Alors que les tensions montent et que les doutes s’accumulent, le Conseil électoral provisoire (CEP) vient de modifier son calendrier électoral. Pourtant, une date reste inchangée, presque gravée dans le marbre : le 13 décembre 2026, jour du premier tour des élections présidentielles et législatives.
Ce qui change (et ce qui ne change pas)
Le CEP a révisé plusieurs étapes préparatoires du processus électoral, répondant partiellement aux critiques de partis politiques et d’observateurs internationaux.

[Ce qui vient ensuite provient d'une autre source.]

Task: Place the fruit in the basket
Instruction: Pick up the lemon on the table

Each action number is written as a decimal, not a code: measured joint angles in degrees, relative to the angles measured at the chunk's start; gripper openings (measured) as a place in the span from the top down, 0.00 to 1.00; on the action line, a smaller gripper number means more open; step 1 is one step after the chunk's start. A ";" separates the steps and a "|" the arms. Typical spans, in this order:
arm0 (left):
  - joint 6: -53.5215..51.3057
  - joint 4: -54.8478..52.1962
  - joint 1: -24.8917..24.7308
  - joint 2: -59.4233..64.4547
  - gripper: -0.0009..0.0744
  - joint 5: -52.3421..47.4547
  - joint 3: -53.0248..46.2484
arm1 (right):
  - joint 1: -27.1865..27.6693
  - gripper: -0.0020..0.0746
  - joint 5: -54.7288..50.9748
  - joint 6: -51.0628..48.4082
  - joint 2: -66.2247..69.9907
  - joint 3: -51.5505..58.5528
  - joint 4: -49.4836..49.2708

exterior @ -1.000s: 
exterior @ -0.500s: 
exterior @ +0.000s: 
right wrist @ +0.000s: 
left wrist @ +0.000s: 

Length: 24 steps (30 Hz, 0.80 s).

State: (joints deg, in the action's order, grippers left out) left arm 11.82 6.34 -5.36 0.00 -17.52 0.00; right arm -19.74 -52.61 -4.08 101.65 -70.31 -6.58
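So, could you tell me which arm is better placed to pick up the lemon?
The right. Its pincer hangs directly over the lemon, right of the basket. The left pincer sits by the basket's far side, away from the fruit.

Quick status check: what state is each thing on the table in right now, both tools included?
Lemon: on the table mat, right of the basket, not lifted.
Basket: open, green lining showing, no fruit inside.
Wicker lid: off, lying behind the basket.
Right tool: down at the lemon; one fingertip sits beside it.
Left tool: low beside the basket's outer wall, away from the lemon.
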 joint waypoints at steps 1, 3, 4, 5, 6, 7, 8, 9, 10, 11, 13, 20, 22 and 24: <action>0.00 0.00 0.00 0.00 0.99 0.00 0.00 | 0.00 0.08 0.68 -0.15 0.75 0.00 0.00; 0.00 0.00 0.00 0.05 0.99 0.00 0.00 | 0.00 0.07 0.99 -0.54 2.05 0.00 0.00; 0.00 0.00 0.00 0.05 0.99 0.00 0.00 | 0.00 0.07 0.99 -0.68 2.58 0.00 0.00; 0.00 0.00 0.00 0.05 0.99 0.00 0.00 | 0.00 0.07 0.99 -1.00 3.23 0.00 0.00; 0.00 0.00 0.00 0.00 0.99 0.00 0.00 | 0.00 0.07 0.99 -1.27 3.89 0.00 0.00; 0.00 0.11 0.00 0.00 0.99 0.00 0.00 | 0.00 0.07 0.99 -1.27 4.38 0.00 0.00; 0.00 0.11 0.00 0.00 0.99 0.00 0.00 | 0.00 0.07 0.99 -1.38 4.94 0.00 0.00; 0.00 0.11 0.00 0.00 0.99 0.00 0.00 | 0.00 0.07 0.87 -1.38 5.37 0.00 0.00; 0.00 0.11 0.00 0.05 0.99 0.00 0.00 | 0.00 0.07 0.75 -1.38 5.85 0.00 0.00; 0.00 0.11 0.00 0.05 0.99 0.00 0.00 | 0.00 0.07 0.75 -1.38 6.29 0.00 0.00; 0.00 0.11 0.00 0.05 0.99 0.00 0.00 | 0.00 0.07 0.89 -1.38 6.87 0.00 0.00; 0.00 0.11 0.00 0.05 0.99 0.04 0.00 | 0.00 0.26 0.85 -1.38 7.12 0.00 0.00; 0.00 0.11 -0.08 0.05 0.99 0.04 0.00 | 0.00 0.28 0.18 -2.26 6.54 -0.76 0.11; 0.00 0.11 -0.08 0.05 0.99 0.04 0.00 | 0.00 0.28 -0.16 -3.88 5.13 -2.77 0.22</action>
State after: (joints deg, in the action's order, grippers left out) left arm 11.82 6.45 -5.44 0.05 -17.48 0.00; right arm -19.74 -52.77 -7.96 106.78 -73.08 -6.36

Mais malgré les appels à un report, la date du premier tour est maintenue, avec un second tour prévu le 21 février 2027, ainsi que les élections municipales.
Contexte et enjeux
Ce maintien intervient dans un climat d’insécurité persistante et de défis logistiques majeurs, notamment pour l’inscription des électeurs et le vote de la diaspora. Certains acteurs politiques, comme le parti EDE, jugent le calendrier « irréaliste », pointant les incertitudes sécuritaires et techniques.

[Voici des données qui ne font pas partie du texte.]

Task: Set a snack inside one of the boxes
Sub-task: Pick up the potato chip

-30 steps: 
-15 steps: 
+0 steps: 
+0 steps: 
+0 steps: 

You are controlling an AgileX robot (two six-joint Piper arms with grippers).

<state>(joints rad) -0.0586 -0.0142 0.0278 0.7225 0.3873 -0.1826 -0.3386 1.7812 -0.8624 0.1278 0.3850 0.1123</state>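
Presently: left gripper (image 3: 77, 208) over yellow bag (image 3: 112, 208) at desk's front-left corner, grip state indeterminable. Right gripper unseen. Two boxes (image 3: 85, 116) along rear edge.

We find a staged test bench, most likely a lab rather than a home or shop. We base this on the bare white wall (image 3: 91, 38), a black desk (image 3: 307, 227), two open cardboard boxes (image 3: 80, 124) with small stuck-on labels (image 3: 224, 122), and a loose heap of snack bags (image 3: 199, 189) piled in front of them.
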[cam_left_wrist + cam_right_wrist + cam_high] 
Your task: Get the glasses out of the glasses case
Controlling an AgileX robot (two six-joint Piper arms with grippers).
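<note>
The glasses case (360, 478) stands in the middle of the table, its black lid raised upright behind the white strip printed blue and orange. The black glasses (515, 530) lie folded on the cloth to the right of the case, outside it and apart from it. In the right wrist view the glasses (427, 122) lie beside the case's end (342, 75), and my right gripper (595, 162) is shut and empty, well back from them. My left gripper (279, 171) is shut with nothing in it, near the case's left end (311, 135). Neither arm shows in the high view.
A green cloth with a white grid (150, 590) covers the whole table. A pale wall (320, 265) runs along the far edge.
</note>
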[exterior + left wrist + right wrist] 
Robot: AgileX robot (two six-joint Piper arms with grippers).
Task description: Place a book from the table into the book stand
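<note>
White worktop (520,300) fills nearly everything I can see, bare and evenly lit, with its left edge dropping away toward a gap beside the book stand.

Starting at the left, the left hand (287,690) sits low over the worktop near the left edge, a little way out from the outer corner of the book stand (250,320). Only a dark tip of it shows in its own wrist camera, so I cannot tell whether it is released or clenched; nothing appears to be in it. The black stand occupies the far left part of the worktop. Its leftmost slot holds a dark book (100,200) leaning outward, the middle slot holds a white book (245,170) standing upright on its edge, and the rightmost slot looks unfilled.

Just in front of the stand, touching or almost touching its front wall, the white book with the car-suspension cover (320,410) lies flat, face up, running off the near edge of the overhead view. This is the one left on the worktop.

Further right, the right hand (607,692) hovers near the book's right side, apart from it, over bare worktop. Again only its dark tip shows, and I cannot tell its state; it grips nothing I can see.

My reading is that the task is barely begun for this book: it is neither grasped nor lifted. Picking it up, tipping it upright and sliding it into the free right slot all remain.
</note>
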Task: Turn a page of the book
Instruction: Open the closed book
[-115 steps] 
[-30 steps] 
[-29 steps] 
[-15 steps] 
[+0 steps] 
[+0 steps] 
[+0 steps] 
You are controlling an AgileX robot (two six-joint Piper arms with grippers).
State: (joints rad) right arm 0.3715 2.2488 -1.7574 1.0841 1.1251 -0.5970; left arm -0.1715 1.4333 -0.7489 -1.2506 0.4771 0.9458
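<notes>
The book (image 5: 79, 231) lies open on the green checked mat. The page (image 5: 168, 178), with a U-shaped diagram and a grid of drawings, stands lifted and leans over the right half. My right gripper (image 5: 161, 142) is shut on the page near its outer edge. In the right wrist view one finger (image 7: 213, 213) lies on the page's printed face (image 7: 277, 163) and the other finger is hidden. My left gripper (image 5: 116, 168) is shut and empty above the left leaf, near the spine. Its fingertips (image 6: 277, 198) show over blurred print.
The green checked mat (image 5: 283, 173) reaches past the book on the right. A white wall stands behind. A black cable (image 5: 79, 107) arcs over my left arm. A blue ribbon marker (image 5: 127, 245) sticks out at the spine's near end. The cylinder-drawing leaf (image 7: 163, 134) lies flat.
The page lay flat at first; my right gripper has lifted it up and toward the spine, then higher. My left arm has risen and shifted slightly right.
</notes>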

Pourquoi cette date fait débat
Alors que le Panama exprime des doutes sur la faisabilité même d’un scrutin au premier semestre 2027, le gouvernement haïtien réaffirme son engagement à tenir les élections en décembre, sous réserve de l’amélioration de la sécurité et du financement nécessaire. Une position qui soulève autant d’espoirs que de questions sur la crédibilité du processus électoral.